Hace miles de años, un grupillo de
antepasados se reunía en las profundidades de una caverna alumbrados por
rústicas lucernas de piedra. En ellas quemaban ciertas hierbas que les
proporcionaban una sensación de mágica potencia. En las paredes lisas de la
cueva dibujaban, con ocre y polvo de carbón, las piezas que se disponían a
cazar al día siguiente; las presas aprisionadas en los dibujos caerían fácilmente bajo sus azagayas
de punta endurecida al fuego. Un hombre cubierto de amuletos y ataviado de forma diferente, los dirigía. Era
el primer chamán.
Ese hombre se había dado cuenta de que podía
interpretar la voluntad de los seres todopoderosos que habitaban las alturas de
donde procedían su ventura o su desdicha. De lo alto venía el sol beneficioso
que calentaba sus huesos ateridos después de las noches húmedas, y la lluvia
que hacía crecer la hierba para alimentar los rebaños de ungulados de los que
dependían sus vidas. Pero también, el trueno aterrador, el rayo que incendia y
mata, y el manto blanco que enfría los huesos y acaba con la vida de niños y
viejos.
El chaman se dio cuenta de que podía
erigirse en intérprete de aquellos seres imaginados. Sus compañeros eran
crédulos y estaban atemorizados, inermes ante
las muestras de poder celestial que escapaban a su comprensión. El
chaman les explicó (el chaman era un hombre de fértil imaginación) que si
seguían sus indicaciones y le proporcionaban pingües óbolos con que aplacar la
ira permanente de los habitantes del cielo, él los encaminaría hasta su
compañía cuando llegara el momento. De otro modo, estarían condenados a habitar
las profundidades de la tierra donde todo es tiniebla, podredumbre y cieno.
El chaman se convirtió en personaje
imprescindible del grupo y su poder se fue acrecentando porque no hacía
competencia al jefe de guerra, ni a los cazadores, ni a los hábiles artesanos
que fabricaban los útiles, ni siquiera a los viejos sabios, que preferían
aconsejarse con él antes de dar sus indicaciones
al grupo. Su poder iba más allá, dominaba el espíritu y la imaginación de la
gente. El chamán, gracias a las ofrendas que los miembros de la tribu le
proporcionaban con destino a los dioses, vivía en la abundancia con poco
esfuerzo.
El chaman edificó una tosca cabaña donde,
según dijo, se reunía con los dioses. Ellos le aconsejaban, le comunicaban sus
deseos y le exigían los sacrificios necesarios para el bien de la comunidad.

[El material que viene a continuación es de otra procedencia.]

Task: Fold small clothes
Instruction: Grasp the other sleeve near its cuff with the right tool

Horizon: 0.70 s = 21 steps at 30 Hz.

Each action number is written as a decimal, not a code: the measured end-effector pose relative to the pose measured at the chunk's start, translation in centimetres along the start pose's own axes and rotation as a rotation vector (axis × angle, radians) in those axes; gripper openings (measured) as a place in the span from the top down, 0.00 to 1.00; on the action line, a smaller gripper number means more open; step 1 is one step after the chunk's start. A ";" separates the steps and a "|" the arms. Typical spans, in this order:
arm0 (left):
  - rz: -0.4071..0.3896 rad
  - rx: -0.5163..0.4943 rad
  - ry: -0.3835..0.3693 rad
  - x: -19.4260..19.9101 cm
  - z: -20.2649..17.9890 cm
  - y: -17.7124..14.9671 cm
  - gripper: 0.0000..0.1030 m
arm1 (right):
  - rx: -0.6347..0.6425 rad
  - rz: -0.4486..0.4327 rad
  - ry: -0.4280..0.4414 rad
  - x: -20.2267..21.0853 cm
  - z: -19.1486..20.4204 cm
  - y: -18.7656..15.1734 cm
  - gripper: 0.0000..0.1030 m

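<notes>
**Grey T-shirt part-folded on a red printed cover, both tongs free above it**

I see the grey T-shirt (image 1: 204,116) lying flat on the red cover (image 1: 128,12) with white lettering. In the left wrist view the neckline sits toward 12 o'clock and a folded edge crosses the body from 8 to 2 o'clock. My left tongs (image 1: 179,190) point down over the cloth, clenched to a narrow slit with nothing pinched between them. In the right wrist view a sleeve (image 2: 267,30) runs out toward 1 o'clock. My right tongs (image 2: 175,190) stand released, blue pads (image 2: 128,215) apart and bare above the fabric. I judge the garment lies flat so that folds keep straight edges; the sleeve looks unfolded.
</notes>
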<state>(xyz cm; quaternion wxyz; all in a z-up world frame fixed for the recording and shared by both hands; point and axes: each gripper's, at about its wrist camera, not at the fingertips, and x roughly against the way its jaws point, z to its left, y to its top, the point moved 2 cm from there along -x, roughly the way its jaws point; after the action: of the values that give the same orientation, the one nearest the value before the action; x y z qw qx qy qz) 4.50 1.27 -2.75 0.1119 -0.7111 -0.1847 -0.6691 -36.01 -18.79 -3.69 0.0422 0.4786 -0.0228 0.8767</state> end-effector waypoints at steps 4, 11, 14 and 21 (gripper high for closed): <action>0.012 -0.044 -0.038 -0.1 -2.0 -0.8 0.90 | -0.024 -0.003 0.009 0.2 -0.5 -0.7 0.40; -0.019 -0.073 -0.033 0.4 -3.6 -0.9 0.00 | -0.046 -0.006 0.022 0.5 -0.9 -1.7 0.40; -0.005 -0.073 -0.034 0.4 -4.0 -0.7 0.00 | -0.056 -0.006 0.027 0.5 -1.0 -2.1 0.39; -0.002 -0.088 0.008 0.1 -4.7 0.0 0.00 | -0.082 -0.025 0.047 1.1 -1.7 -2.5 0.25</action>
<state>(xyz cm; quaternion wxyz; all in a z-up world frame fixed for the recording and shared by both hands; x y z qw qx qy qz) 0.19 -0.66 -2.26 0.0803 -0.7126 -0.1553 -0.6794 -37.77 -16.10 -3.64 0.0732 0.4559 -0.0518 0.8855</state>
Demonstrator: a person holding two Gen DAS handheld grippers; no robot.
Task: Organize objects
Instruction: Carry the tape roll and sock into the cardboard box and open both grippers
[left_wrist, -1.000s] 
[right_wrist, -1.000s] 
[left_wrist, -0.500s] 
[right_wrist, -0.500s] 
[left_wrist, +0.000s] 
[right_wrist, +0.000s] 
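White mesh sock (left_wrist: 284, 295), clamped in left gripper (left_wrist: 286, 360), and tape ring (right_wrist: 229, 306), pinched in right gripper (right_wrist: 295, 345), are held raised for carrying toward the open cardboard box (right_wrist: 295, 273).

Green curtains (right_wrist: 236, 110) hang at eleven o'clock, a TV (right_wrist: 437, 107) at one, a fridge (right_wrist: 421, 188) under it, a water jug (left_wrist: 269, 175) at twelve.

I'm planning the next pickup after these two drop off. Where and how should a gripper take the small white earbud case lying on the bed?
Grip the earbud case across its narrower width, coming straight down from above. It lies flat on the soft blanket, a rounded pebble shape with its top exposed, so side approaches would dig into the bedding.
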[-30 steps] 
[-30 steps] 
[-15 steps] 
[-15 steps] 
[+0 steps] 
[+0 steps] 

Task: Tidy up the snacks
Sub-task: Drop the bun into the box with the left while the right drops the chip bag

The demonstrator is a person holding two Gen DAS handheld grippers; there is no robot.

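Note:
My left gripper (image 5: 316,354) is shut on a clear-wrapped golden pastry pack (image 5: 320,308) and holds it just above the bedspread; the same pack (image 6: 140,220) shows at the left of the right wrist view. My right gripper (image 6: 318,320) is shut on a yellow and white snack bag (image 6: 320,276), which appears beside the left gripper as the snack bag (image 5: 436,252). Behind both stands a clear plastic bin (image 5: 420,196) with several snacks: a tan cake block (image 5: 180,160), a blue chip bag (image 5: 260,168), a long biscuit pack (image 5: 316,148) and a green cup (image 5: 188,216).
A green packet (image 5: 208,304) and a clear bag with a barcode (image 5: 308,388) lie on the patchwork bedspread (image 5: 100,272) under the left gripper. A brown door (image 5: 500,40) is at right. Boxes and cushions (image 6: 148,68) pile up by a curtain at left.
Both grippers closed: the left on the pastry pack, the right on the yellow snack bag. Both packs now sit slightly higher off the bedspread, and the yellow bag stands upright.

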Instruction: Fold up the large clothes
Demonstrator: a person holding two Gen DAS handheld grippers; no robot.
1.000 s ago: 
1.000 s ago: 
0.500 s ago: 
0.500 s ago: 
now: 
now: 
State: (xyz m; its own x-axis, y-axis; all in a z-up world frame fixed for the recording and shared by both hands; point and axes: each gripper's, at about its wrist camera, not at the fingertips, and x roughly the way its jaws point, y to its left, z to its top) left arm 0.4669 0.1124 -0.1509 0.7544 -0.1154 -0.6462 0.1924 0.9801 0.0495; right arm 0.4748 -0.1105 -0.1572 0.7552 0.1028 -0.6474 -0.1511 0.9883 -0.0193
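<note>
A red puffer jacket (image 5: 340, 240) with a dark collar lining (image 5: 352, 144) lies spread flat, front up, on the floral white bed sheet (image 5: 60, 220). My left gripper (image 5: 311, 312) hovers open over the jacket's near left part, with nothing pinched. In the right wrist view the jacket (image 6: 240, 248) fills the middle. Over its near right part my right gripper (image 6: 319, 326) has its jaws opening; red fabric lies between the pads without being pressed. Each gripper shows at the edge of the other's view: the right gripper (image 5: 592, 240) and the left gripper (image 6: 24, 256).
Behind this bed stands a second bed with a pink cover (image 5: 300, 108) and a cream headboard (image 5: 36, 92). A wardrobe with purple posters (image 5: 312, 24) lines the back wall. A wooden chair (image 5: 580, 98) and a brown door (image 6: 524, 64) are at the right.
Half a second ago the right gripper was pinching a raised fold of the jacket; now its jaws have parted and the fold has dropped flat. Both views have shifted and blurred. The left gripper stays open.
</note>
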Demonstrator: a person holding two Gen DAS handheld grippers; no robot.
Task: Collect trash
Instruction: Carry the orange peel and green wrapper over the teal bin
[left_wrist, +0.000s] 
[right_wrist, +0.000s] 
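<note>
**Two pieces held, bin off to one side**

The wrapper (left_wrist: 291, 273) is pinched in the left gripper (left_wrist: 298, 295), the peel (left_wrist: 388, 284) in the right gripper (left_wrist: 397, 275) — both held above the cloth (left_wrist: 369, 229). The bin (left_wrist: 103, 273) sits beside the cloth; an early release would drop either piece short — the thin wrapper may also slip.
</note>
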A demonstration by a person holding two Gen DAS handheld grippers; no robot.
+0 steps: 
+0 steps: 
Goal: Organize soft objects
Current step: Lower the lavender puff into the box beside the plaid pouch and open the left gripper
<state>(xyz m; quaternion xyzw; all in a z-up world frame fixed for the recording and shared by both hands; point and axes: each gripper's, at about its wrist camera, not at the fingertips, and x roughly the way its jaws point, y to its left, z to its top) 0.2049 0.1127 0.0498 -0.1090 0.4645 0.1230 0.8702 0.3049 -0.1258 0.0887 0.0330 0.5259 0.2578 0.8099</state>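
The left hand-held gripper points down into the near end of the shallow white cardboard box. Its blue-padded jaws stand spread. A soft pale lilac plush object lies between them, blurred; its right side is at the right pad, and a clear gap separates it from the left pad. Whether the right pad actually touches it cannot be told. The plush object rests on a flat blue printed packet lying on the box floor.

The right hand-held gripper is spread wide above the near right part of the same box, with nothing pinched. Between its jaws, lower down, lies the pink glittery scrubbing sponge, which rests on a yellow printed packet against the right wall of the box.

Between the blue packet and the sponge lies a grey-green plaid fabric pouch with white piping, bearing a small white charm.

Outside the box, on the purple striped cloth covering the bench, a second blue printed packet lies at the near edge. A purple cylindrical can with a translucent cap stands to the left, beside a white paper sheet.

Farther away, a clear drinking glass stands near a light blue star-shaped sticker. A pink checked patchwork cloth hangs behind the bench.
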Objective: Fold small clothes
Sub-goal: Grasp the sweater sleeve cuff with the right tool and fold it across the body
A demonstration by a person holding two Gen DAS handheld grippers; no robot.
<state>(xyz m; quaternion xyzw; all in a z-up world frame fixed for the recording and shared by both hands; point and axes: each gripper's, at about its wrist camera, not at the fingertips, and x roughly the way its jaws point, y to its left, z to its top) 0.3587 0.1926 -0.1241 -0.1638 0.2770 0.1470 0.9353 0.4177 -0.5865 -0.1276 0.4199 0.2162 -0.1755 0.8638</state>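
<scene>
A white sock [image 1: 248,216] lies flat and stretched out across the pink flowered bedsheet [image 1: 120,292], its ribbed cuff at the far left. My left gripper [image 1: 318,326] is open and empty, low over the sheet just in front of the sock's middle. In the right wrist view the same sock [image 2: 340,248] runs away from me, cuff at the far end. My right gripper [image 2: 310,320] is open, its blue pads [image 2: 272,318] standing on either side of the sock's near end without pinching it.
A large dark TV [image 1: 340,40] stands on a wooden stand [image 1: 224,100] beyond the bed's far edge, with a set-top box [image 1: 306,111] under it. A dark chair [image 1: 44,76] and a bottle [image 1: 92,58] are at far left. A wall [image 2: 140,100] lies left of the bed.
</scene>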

Aquella cabaña se convirtió al poco
tiempo en lugar de ceremonia, en seguida se percató de que lo importante era el
ritual. Allí se reunían los miembros del clan para las practicas mágicas con
que el chamán iba enriqueciendo el culto; cuanto más complicadas y misteriosas,
más impacto tenían entre la población.
Después vinieron más chamanes y más
edificios de culto llenos de majestuosa grandiosidad, nuevas ceremonias, cada
vez más complicadas, botines de cabritilla roja y camaurgos de armiño. La
gente, con el paso del tiempo, ya no cuestionó la existencia de los dioses ni
el poder de los chamanes, siguió reuniéndose en edificios mayestáticos para
pedir imposibles a dioses inventados.